Pretrained Checkpoint

HuggingFace Link

(1) The checkpoint of the pretrained SANTA model on Python data is here.

(2) The checkpoint of the pretrained SANTA model on ESCI (large) data is here.

Pretraining Paraments

learning_rate=5e-5
num_train_epochs=6
train_n_passages=1 
per_device_train_batch_size=16

Data Download

Code

(1) CodeSearchNet

git clone https://github.com/github/CodeSearchNet.git
cd CodeSearchNet/
script/setup

(2) Adv

wget https://github.com/microsoft/CodeXGLUE/raw/main/Text-Code/NL-code-search-Adv/dataset.zip
unzip dataset.zip && rm -r dataset.zip && mv dataset AdvTest && cd AdvTest
wget https://zenodo.org/record/7857872/files/python.zip
unzip python.zip && python preprocess.py && rm -r python && rm -r *.pkl && rm python.zip

(3) CodeSearch

wget https://github.com/microsoft/CodeBERT/raw/master/GraphCodeBERT/codesearch/dataset.zip
unzip dataset.zip && rm -r dataset.zip && mv dataset CSN && cd CSN
bash run.sh

Product

you can download ESCI data from here: ESCI

Process Data

Process Code

(1) Collect pretraining code data.

The pretraining data for the code is sourced from the downloaded CodeSearchNet, which consists of six programming languages. The collection of pretraining data is based on the data statistics provided by CodeT5 and CodeRetriever. For the five programming languages other than Python, the train from CodeSearchNet will be merged to create the pretraining data ${PRETRAIN_RAW_PATH}/${pretrain_raw_data}. However, for Python, both the train and test from CodeSearchNet will be merged as the pretraining data. When selecting a checkpoint for pretraining, the valid from CodeSearchNet will be used as the dev for all programming languages.

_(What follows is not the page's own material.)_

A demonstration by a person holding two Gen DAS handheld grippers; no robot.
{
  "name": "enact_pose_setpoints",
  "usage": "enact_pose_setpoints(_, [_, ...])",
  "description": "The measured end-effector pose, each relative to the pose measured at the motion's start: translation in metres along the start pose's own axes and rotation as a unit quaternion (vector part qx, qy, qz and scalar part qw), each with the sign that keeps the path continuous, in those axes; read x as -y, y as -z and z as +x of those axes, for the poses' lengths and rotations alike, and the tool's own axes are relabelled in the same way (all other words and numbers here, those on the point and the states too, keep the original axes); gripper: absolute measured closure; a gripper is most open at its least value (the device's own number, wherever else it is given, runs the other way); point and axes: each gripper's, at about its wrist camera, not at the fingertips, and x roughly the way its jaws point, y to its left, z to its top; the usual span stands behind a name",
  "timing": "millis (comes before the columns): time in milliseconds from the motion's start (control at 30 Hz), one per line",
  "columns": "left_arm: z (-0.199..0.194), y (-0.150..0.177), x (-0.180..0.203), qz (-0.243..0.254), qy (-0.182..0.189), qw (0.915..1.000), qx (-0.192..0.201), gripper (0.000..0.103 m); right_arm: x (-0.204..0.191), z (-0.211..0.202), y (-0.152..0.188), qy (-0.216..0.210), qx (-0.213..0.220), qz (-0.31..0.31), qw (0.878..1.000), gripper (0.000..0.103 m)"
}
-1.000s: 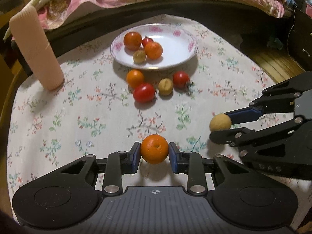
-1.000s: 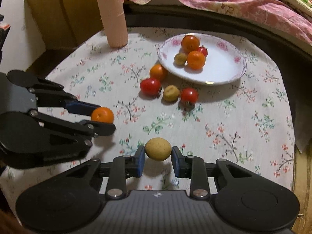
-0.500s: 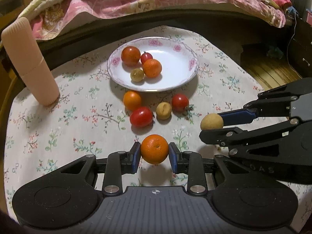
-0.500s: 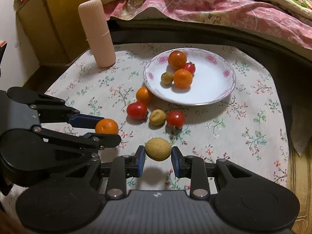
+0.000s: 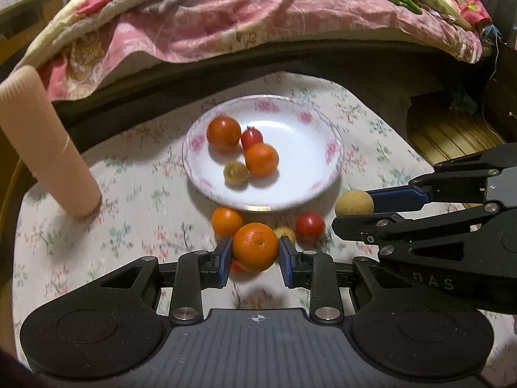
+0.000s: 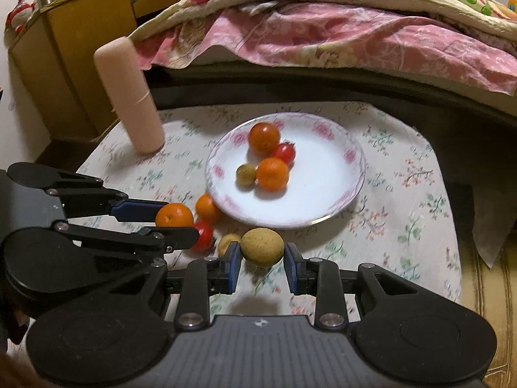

(2) Process pretraining code data.

process the raw code pretraining data and make it suitable for pretraining inputs <query, positive, label>. Enter the folder shell and run the shell script:

bash process-pretrain-code.sh

(3) Process finetuning code data.

For the Adv and CodeSearch two code retriever tasks, you can process the raw training file train into input path ${FINETUNE_RAW_PATH}/${finetune_raw_data}.

bash process-finetune-code.sh

Process Product

(1) Collect pretraining product data.

To use the ESCI (large) data for pretraining, please ensure that the following two files, shopping_queries_dataset_examples.parquet and shopping_queries_dataset_products.parquet, are downloaded and available in the pretraining path ${PRETRAIN_RAW_PATH}.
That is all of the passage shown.